HD 49878

Observation data Epoch J2000 Equinox ICRS
- Constellation: Camelopardalis
- Right ascension: 07^{h} 00^{m} 04.0372^{s}
- Declination: +76° 58′ 38.671″
- Apparent magnitude (V): +4.551

Characteristics
- Evolutionary stage: red giant branch
- Spectral type: K4 III
- B−V color index: 1.399

Astrometry
- Radial velocity (R_{v}): −29.47±0.19 km/s
- Proper motion (μ): RA: 72.948(83) mas/yr Dec.: −13.442(109) mas/yr
- Parallax (π): 17.0753±0.1093 mas
- Distance: 191 ± 1 ly (58.6 ± 0.4 pc)
- Absolute magnitude (M_{V}): 0.80

Details
- Mass: 1.239±0.217 M_{☉}
- Radius: 18.68+0.34 −0.79 R_{☉}
- Luminosity: 94.2±1.5 L_{☉}
- Surface gravity (log g): 2.11 cgs
- Temperature: 4,160+91 −38 K
- Metallicity [Fe/H]: 0.05 dex
- Rotational velocity (v sin i): 1.4 km/s
- Age: 4.817±2.347 Gyr
- Other designations: Tonglingxing, BD+77°266, FK5 260, GC 9073, HD 49878, HIP 33694, HR 2527, SAO 6022

Database references
- SIMBAD: data

= HD 49878 =

Star in the constellation Camelopardalis

HD 49878, also named Tonglingxing, is a single star in the northern circumpolar constellation of Camelopardalis.
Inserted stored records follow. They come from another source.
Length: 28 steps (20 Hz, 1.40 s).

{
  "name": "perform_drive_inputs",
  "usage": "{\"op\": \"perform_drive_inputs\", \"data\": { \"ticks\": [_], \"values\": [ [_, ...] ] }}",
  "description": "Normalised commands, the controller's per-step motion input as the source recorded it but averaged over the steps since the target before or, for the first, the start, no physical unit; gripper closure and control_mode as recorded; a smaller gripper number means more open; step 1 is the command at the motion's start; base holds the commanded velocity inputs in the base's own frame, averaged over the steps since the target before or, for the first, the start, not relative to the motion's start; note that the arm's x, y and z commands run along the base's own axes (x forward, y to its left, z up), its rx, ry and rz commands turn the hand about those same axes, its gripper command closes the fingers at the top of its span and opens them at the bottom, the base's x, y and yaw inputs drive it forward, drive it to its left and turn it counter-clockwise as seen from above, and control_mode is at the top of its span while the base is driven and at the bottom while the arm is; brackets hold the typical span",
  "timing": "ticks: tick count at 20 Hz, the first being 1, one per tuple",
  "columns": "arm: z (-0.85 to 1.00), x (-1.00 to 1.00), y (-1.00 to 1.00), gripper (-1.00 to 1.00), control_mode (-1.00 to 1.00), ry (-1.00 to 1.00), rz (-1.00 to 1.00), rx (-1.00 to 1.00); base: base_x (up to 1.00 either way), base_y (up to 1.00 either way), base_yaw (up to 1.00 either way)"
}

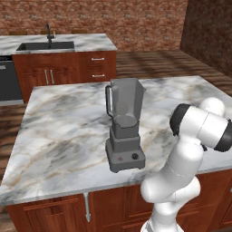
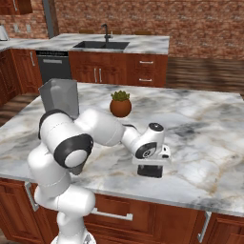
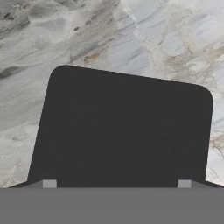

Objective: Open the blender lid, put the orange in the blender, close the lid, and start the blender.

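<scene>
Gripper: the gripper (image 3: 117,184) is being held low over the island counter (image 2: 205,133), pointing down at it, near the counter's front edge.
Fingers: the two fingertips (image 3: 49,183) are being kept wide apart. They are being seen at the near edge of the blender lid, one toward each side of it.
Grip: it cannot be told if the fingers are pressing on the lid or are only standing beside it, so whether the lid is being held is being left open.
Blender lid: the blender lid (image 3: 122,131) is being seen directly under the gripper as a dark squarish cap with rounded corners. In the right base view a dark block is being shown just below the hand, at the marble surface.
Blender: the blender (image 1: 123,127) is being seen upright on the same counter, well apart from the gripper, on the far side of the arm's shoulder. Its jar is being left uncovered at the top, and its handle is being turned away from the gripper.
Potted plant: a small potted plant (image 2: 120,104) is being shown beyond the gripper, further in on the counter, between the gripper and the blender.
Sink: a sink (image 2: 101,45) is being seen on the back counter, far beyond the gripper.
</scene>
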Motion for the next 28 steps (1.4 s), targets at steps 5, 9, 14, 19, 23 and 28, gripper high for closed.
{"op": "perform_drive_inputs", "data": {
  "ticks": [5, 9, 14, 19, 23, 28],
  "values": [
    [0.65, -0.01, 0.15, 1.00, -1.00, -0.06, 0.00, 0.00, 0.00, 0.00, 0.00],
    [0.97, -0.17, 0.00, 1.00, -1.00, -0.15, 0.00, 0.00, 0.00, 0.00, 0.00],
    [1.00, -0.27, 0.00, 1.00, -1.00, -0.15, 0.00, 0.00, 0.00, 0.00, 0.00],
    [1.00, -0.30, 0.24, 1.00, -1.00, -0.06, -0.01, 0.00, 0.00, 0.00, 0.00],
    [1.00, -0.33, 0.59, 1.00, -1.00, 0.00, -0.04, 0.00, 0.00, 0.00, 0.00],
    [1.00, -0.30, 0.74, 1.00, -1.00, 0.00, -0.03, 0.00, 0.00, 0.00, 0.00]
  ]
}}
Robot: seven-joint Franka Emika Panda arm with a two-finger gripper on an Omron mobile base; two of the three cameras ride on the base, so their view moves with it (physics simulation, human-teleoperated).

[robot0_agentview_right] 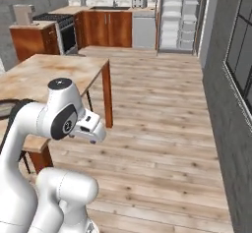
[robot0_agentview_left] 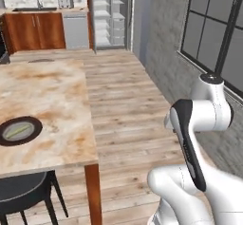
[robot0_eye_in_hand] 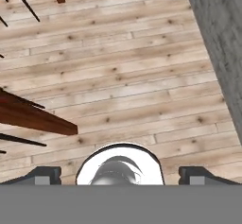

It has an orange hue and is faintly visible to the naked eye with an apparent visual magnitude of +4.55. The star is located at a distance of approximately 191 light years from the Sun, as determined from its parallax. It is drifting closer with a radial velocity of −29.5 km/s. The star has been listed as a candidate member of the Wolf 630 moving group, but is most likely a field star.

This is an aging giant star with a stellar classification of K4 III, having exhausted the supply of hydrogen at its core and expanded to 19 times the Sun's radius. It is roughly 5 billion years old with 1.24 times the mass of the Sun. The star is radiating 94 times the luminosity of the Sun from its enlarged photosphere at an effective temperature of 4,160 K. It is spinning slowly with a projected rotational velocity of 1.4 km/s.

In Chinese astronomy, Tongling (桐陵, "Phoenix Tree Mound") is a very old star name in the Purple Forbidden Enclosure that was identified with HD 49878. It was later named Shaowei and identified with other stars, such as Alpha or Gamma Camelopardalis. The IAU Working Group on Star Names approved the name Tonglingxing for HD 49878 on 22 February 2026; "xing", meaning "star", is added to differentiate it from the asteroid 12418 Tongling.